Python-to-Many code translation
Project description
MultiGen: Multi-Language Code Generator
MultiGen is a Python-to-multiple-languages code generator that translates Python code to C, C++, Rust, Go, Haskell, and OCaml while preserving semantics and performance characteristics.
Overview
MultiGen extends the CGen (Python-to-C) project into a multi-language translation system with enhanced runtime libraries, code generation, and a clean backend architecture.
Key Features
- Multi-Language Support: Generate code for C, C++, Rust, Go, Haskell, and OCaml with language features
- Universal Preference System: Customize code generation for each backend with language-specific preferences
- Advanced Python Support: Object-oriented programming, comprehensions, string methods, augmented assignment
- Modern Libraries: C++ STL, Rust standard library, Go standard library, Haskell containers, OCaml standard library
- Clean Architecture: Extensible backend system with abstract interfaces for adding new target languages
- Type-Safe Generation: Leverages Python type annotations for accurate and safe code translation
- Runtime Libraries: Enhanced C backend with 50KB+ runtime libraries providing Python-like semantics
- CLI Interface: Simple command-line tool with preference customization for conversion and building
- Production-Ready: 821 passing tests ensuring translation accuracy and code quality
Supported Languages
| Language | Status | Extension | Build System | Advanced Features | Preferences |
|---|---|---|---|---|---|
| C | Enhanced | .c |
Makefile / gcc | OOP, STC containers, string methods, comprehensions, runtime libraries | 12 settings |
| C++ | Enhanced | .cpp |
Makefile / g++ | OOP, STL containers, string methods, comprehensions | 15 settings |
| Rust | Enhanced | .rs |
Cargo / rustc | OOP, standard library, string methods, comprehensions, memory safety | 19 settings |
| Go | Enhanced | .go |
go.mod / go build | OOP, standard library, string methods, comprehensions | 18 settings |
| Haskell | Enhanced | .hs |
Cabal / ghc | Functional programming, comprehensions, type safety | 12 settings |
| OCaml | Enhanced | .ml |
dune / ocamlc | Functional programming, pattern matching, comprehensions | 17 settings |
Quick Start
Installation
# Install from source
git clone https://github.com/shakfu/multigen
cd multigen
pip install -e .
Basic Usage
# List available backends
multigen backends
# Convert Python to C (with advanced features)

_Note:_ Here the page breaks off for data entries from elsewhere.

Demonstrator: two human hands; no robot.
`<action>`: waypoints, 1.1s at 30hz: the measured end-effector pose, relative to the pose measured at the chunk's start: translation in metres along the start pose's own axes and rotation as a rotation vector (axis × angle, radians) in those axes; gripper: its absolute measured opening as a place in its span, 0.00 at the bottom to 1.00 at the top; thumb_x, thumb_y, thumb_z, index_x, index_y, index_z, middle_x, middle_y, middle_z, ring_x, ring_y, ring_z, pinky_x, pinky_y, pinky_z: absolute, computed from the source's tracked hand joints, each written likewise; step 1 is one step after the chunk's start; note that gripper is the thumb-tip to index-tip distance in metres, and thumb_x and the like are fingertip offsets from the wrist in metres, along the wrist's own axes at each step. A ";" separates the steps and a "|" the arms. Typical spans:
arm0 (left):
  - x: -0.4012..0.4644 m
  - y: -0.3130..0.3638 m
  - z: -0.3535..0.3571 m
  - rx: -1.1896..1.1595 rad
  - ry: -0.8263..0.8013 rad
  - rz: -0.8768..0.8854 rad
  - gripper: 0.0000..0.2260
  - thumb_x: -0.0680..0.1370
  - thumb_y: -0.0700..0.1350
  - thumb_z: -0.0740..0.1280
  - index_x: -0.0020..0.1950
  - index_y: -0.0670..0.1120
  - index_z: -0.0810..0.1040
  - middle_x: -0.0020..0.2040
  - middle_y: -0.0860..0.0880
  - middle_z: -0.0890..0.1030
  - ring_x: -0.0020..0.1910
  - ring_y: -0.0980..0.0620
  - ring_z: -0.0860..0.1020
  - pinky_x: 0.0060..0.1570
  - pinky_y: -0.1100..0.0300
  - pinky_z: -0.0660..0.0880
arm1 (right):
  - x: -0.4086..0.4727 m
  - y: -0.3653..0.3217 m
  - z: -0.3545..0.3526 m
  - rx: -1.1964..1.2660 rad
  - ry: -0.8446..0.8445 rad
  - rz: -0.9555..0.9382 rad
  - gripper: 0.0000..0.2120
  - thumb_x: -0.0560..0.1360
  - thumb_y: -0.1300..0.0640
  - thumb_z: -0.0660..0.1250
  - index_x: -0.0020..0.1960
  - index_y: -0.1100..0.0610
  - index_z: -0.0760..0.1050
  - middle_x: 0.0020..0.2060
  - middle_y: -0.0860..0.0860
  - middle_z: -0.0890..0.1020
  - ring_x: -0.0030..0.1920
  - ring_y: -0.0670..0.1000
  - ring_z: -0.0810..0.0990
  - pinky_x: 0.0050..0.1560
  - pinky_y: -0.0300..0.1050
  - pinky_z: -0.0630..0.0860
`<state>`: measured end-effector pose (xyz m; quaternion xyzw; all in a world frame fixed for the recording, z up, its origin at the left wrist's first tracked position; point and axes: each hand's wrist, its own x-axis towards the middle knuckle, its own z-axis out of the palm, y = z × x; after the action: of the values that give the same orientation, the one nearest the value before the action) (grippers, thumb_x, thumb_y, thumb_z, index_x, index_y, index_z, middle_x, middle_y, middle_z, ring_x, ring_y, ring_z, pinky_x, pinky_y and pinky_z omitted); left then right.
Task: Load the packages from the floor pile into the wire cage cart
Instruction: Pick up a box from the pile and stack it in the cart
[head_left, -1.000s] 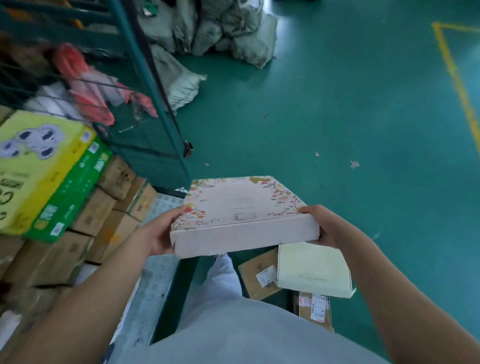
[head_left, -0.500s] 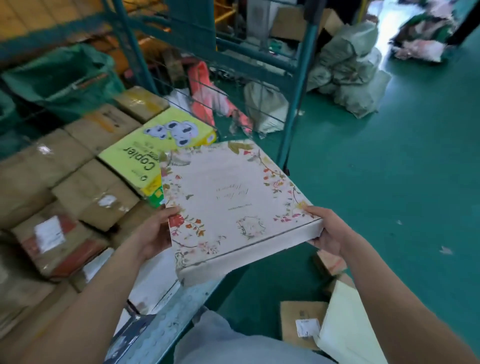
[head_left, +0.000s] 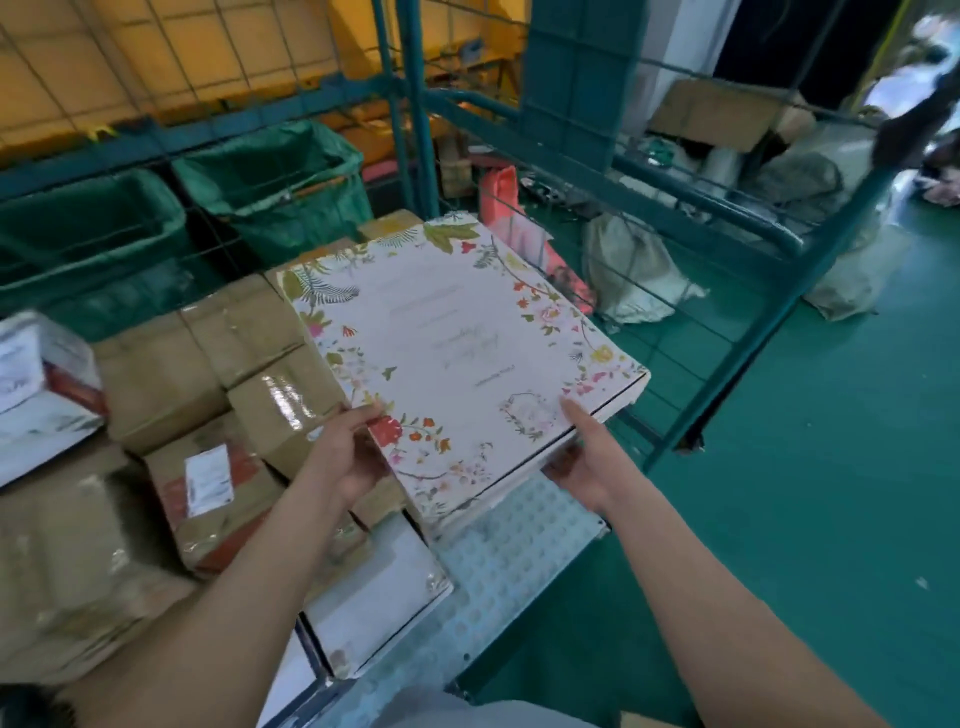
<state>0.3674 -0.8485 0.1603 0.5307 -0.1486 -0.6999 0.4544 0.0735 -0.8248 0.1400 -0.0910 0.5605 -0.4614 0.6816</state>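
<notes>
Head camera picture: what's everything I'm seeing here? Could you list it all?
Floral box: one, white with flower border, held over the cart's load.
Brown cartons: several, taped, stacked in the cart.
White parcels: at least two, among the cartons.
Wire cage cart: one, teal frame, around the load.
Green bins: two, behind the cage.
Grey sacks: several, on the green floor.
Left hand: grips the box's near left edge.
Right hand: grips the box's near right edge.

Left hand (head_left: 358, 457), right hand (head_left: 582, 462) grip floral box (head_left: 457, 353) over cart's brown boxes (head_left: 249, 374).
</notes>
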 end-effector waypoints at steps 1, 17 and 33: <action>0.003 0.002 0.001 -0.026 0.014 0.002 0.06 0.76 0.41 0.70 0.51 0.42 0.79 0.53 0.39 0.80 0.54 0.40 0.78 0.65 0.42 0.73 | 0.007 0.008 0.017 -0.038 -0.037 0.022 0.30 0.72 0.44 0.77 0.68 0.58 0.74 0.47 0.55 0.85 0.43 0.55 0.85 0.46 0.52 0.83; 0.059 0.052 -0.083 -0.305 0.464 -0.011 0.14 0.77 0.54 0.75 0.52 0.45 0.79 0.39 0.48 0.79 0.35 0.53 0.74 0.29 0.62 0.73 | 0.133 -0.058 0.116 -0.553 -0.332 0.135 0.40 0.62 0.49 0.82 0.71 0.56 0.74 0.59 0.58 0.85 0.60 0.61 0.84 0.63 0.61 0.79; 0.194 0.073 0.046 -0.649 0.640 0.037 0.14 0.80 0.52 0.72 0.57 0.44 0.74 0.53 0.43 0.73 0.42 0.49 0.75 0.21 0.60 0.77 | 0.285 -0.188 0.159 -0.335 -0.290 0.286 0.22 0.77 0.50 0.74 0.68 0.54 0.75 0.70 0.59 0.70 0.63 0.62 0.77 0.45 0.55 0.86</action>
<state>0.3575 -1.0542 0.1109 0.5477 0.2167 -0.5028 0.6327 0.0943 -1.2004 0.1234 -0.1875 0.5326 -0.2435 0.7886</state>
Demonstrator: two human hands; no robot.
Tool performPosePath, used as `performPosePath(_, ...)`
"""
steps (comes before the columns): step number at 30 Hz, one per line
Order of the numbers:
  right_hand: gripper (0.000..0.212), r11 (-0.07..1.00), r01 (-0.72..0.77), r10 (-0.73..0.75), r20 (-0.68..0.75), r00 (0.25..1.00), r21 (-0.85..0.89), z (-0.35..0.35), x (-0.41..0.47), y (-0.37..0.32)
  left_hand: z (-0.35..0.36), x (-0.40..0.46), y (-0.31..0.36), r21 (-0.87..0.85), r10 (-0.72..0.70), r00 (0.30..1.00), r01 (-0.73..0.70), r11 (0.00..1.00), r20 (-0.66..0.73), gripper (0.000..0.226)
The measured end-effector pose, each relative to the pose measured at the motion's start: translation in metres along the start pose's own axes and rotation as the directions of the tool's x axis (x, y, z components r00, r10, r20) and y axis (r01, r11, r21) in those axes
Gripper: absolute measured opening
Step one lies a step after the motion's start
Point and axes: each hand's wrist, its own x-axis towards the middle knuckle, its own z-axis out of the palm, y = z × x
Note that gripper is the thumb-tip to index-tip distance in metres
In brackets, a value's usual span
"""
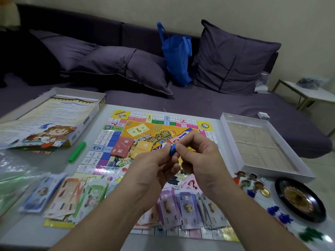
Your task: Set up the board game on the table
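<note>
Pinching blue piece (172, 149) in both hands' fingers (167, 148), banknotes (184, 205) below, roulette wheel (301, 198) right

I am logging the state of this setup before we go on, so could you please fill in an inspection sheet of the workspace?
Surface: pale table, largely covered by game parts.
Job's things: game board lies flat in the middle; red card and yellow card on it; paper money spread along the near edge; character pawns, a die and roulette wheel at right; green stick left of the board.
Clutter: box lid with leaflet at left; open box tray at right; clear plastic bag.
Hands: left hand and right hand both pinch a small blue piece above the board.
Cables: nothing seen.
Surroundings: purple sofa with cushions, blue bag, side table.
</note>
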Motion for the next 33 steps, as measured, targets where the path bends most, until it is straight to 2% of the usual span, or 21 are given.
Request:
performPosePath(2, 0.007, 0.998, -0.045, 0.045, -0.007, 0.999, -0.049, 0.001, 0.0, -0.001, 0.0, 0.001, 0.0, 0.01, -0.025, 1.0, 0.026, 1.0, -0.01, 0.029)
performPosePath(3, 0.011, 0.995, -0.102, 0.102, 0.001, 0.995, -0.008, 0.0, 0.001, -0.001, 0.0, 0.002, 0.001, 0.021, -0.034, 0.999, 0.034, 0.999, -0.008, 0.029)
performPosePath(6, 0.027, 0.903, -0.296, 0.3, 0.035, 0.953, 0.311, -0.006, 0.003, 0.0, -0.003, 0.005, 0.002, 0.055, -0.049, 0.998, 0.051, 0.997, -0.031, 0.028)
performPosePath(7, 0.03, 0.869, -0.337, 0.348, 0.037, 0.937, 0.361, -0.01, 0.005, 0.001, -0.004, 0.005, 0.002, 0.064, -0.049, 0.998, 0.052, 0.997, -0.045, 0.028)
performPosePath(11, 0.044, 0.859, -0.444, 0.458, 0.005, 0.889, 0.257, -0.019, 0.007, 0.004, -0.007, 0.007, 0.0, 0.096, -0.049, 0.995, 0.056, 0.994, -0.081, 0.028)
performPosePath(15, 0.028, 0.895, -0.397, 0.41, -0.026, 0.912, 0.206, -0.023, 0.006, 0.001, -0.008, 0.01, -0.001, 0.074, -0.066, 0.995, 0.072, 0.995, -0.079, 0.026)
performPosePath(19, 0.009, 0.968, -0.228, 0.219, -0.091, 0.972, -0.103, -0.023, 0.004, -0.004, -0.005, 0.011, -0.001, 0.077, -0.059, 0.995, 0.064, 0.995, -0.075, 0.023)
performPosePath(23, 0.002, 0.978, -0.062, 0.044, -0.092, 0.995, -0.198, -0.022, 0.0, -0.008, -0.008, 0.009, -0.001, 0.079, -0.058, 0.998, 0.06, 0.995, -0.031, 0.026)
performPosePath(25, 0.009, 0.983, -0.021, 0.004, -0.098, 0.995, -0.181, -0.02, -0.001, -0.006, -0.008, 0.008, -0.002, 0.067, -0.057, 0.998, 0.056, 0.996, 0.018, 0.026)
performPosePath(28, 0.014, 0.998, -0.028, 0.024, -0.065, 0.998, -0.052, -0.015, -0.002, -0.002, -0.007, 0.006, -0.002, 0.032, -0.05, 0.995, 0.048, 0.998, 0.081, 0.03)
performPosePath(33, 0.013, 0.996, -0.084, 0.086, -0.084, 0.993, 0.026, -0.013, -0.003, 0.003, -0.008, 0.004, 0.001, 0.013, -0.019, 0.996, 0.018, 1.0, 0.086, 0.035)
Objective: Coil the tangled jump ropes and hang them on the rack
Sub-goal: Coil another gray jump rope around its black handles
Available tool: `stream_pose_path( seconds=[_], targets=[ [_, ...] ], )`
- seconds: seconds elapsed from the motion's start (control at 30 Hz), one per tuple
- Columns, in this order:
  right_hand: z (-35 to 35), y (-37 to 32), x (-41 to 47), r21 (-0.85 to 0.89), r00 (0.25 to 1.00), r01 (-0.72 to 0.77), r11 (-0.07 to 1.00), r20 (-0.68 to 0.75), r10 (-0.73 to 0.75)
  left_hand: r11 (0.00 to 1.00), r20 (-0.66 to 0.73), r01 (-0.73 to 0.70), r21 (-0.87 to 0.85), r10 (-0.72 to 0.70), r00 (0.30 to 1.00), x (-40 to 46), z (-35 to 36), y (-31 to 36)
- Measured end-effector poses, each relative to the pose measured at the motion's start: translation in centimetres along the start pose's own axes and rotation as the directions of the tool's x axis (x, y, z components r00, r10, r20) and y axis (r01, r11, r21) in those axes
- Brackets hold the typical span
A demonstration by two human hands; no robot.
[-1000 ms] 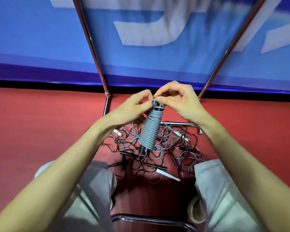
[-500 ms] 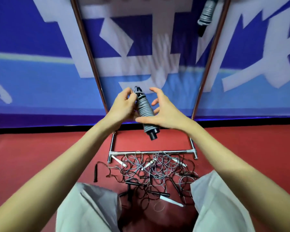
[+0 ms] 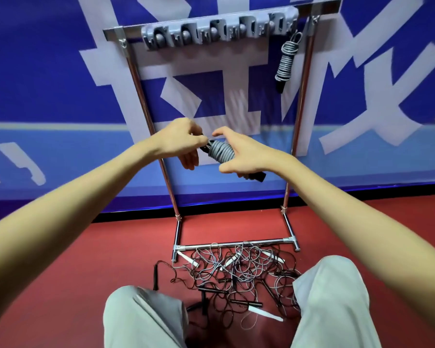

multigen --target c convert my_script.py
# Convert Python to C++ (with STL support)
multigen --target cpp convert my_script.py
# Convert Python to Rust with build
multigen --target rust build my_script.py
# Convert Python to Go (with enhanced features)
multigen --target go convert my_script.py
# Convert Python to Haskell (with functional programming features)
multigen --target haskell convert my_script.py
# Convert Python to OCaml (with functional programming and pattern matching)
multigen --target ocaml convert my_script.py
# Batch convert all Python files
multigen --target cpp batch --source-dir ./examples
Backend Preferences
Customize code generation for each target language with the --prefer flag:
# Haskell with native comprehensions (idiomatic)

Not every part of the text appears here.